Flexiseq is already available in the German and Malaysian markets (from pharmacies and clinics) and is a CE marked, class IIa medical device. PBB intends to make the product available to new markets later this year, continuing its run of success.
About Sequessome Technology
Sequessome Technology utilises nanostructures called Sequessome(TM) vesicles that cross the skin barrier after the gel's topical application and migrate through various tissues to reach the target joint. Once inside the joint, Sequessome vesicles accumulate on the damaged cartilage forming a lubricating layer. This targeted, physical mode of action crucially means there are no drug-to-drug interactions with Flexiseq as it is not itself a drug and, as a result, it can be used by patients who may be taking a variety of medications for other diseases, without increasing their drug burden. Flexiseq is also a welcome option for patients considered ‘at risk’ from the common side effects associated with NSAIDs for example, those with such conditions as high blood pressure and/or gastric disorders.
About Pro Bono Bio
PBB has ambitious growth targets that will allow it to support a unique humanitarian mission. In 2012 it supported elderly pilgrims on the Hajj to Mecca, alleviating the joint pain caused by long periods of walking and kneeling.

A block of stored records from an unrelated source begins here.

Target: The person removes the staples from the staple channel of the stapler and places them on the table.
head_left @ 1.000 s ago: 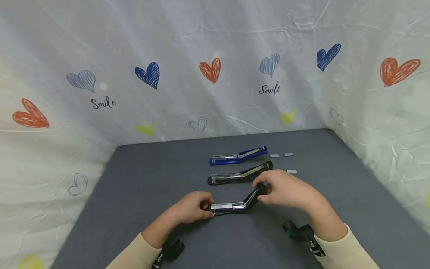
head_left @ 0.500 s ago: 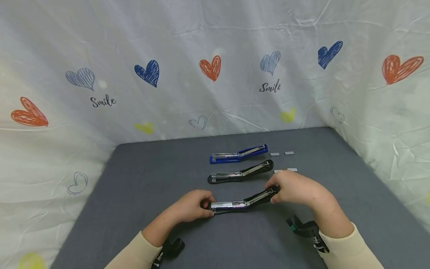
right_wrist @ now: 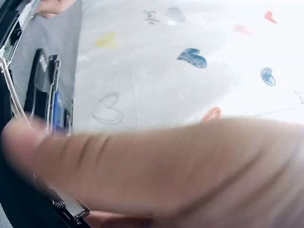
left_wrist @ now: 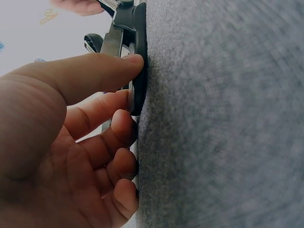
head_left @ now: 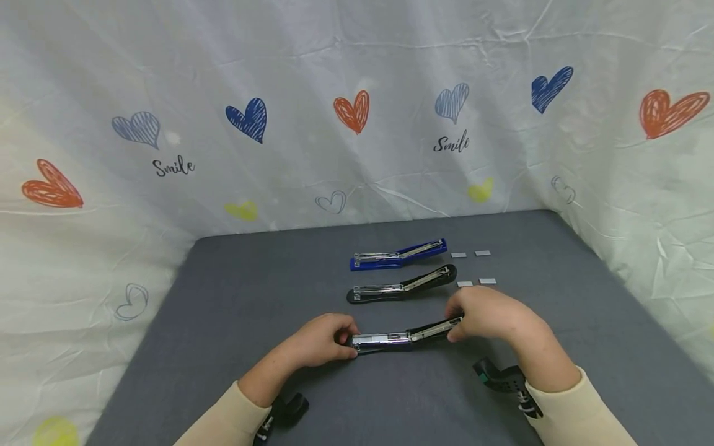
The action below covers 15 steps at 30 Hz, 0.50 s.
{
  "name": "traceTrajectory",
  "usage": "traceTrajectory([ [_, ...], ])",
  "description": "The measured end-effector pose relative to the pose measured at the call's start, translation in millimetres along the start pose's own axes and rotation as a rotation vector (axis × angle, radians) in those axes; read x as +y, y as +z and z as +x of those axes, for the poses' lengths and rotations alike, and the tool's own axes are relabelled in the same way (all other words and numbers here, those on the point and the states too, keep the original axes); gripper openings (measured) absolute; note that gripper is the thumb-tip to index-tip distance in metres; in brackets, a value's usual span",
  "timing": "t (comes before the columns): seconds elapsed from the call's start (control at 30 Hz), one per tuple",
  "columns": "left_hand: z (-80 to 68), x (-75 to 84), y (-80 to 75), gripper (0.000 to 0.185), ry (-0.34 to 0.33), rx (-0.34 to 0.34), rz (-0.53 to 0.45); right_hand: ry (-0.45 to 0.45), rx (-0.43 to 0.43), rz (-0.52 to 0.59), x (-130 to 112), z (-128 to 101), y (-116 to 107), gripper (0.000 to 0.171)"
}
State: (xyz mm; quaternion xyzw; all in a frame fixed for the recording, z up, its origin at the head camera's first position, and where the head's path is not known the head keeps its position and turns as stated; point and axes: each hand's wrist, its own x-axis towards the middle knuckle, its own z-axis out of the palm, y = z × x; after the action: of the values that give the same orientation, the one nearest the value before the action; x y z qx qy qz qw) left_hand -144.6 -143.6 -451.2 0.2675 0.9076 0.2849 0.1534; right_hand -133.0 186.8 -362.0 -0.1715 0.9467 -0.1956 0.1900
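Note:
A black stapler (head_left: pixel 385 340) lies nearest to me on the grey table, spread at its hinge, its right part tilted up and a silvery strip showing in its metal channel. My left hand (head_left: pixel 323 339) grips its left end; in the left wrist view the thumb (left_wrist: pixel 107 71) presses on the black base (left_wrist: pixel 139 35) and the other fingers curl beneath. At the raised right end my right hand (head_left: pixel 493 316) pinches the stapler's tip, which its fingers partly hide. The right wrist view shows the thumb (right_wrist: pixel 104 166) across the spring and metal channel.
Behind it lie a second black stapler (head_left: pixel 390 291) and a blue stapler (head_left: pixel 376 263), both spread the same way. Several small pale strips, such as this one (head_left: pixel 488 281), lie to their right. A white curtain (head_left: pixel 295 179) with printed hearts rises along the table's back and sides.
My right hand has moved right and drawn the stapler's raised part out flatter, then lowered it slightly. A pale strip behind that hand has come into view. The left hand keeps its grip.

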Motion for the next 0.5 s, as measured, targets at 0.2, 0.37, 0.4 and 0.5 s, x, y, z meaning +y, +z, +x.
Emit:
traceTrajectory([
  [0.2, -0.3, 1.5, -0.3, 0.020, -0.003, -0.001, -0.004, -0.124, 0.069, 0.086, -3, 1, 1, 0.036],
  [0.37, -0.7, 2.3, -1.0, 0.020, 0.001, 0.000, -0.009, -0.219, 0.174, 0.104, -8, 10, 8, 0.029],
  [0.4, -0.9, 2.4, -1.1, 0.020, 0.002, 0.000, -0.010, -0.238, 0.188, 0.102, -9, 12, 10, 0.027],
  [0.5, -1.3, 2.7, -1.5, 0.020, 0.005, 0.003, -0.009, -0.290, 0.215, 0.094, -12, 20, 19, 0.023],
])
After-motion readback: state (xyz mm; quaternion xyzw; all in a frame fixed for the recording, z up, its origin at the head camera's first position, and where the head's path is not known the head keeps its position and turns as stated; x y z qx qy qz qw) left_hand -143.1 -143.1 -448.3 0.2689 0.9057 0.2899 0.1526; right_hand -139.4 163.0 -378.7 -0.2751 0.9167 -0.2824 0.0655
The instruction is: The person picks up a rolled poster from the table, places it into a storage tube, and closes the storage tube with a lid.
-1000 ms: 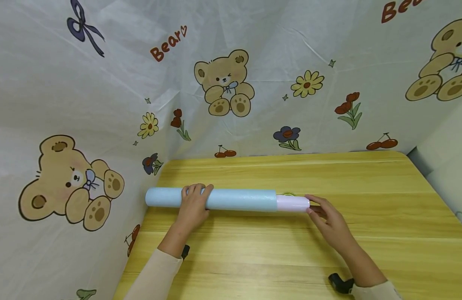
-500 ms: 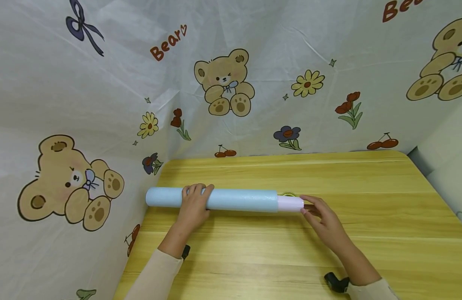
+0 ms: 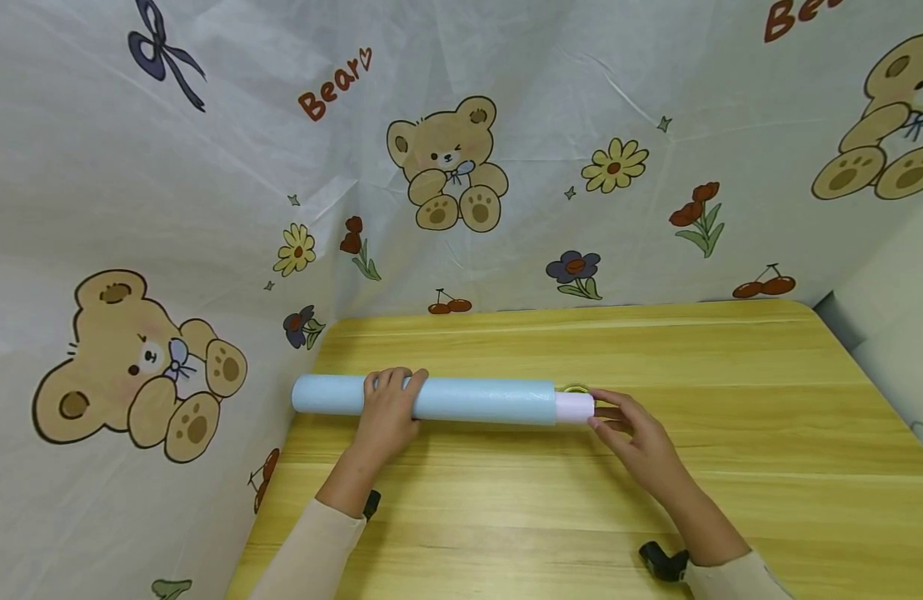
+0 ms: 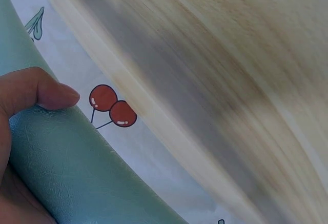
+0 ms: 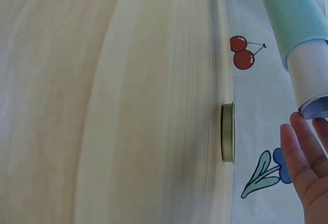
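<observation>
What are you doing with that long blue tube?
A person has a blue roll lying flat on a wooden table. The left hand holds the roll near its left end. The right hand has its flat fingers against the end of a pale inner roll, which sticks out a little from the blue one. A small round thing lies on the table just behind. Bear-print cloth hangs around the table.
</observation>
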The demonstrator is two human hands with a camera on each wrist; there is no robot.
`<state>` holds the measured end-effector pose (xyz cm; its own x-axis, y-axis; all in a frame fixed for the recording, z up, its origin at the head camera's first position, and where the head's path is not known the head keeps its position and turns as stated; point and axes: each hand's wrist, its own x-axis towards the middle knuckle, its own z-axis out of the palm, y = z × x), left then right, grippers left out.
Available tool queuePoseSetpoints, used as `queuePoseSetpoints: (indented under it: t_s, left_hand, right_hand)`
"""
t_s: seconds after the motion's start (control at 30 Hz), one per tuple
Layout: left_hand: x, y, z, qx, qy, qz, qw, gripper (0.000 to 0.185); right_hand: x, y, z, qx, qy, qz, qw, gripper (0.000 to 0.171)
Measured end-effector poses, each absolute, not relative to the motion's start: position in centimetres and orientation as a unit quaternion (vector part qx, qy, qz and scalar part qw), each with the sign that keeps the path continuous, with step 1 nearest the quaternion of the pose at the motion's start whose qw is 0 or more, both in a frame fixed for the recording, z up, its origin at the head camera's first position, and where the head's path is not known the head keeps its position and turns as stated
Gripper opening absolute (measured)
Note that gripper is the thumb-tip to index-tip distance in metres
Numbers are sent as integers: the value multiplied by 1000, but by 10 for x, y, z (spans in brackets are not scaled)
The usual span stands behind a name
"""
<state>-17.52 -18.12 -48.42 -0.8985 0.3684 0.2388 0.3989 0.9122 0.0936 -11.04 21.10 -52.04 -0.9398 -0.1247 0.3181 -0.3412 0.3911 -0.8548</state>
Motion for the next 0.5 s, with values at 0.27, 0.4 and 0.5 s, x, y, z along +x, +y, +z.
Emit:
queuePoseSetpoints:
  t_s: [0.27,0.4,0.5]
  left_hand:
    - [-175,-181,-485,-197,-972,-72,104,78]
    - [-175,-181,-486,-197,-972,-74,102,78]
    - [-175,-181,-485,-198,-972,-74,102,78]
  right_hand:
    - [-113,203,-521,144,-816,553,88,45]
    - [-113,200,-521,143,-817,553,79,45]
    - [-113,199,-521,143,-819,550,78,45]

Pro Bono Bio is an innovative pharmaceutical and nano medical device company launched in 2011. Pro Bono Bio launched Flexiseq in Europe in the first half of 2012 and plans to launch two further new products for the treatment of inflammatory skin disorders in early 2013. These new products, Rossoseq(R) and Exoseq(TM), are based on Sequessome Technology, the same technology that powers Flexiseq.
** WOMAC: The Western Ontario and McMaster Universities Arthritis Index (WOMAC) is a widely used set of standardized questionnaires used by clinicians to assess the condition of patients with osteoarthritis of the knee and hip joints, including pain, stiffness, and physical function. It was developed at Western Ontario and McMaster Universities in 1982.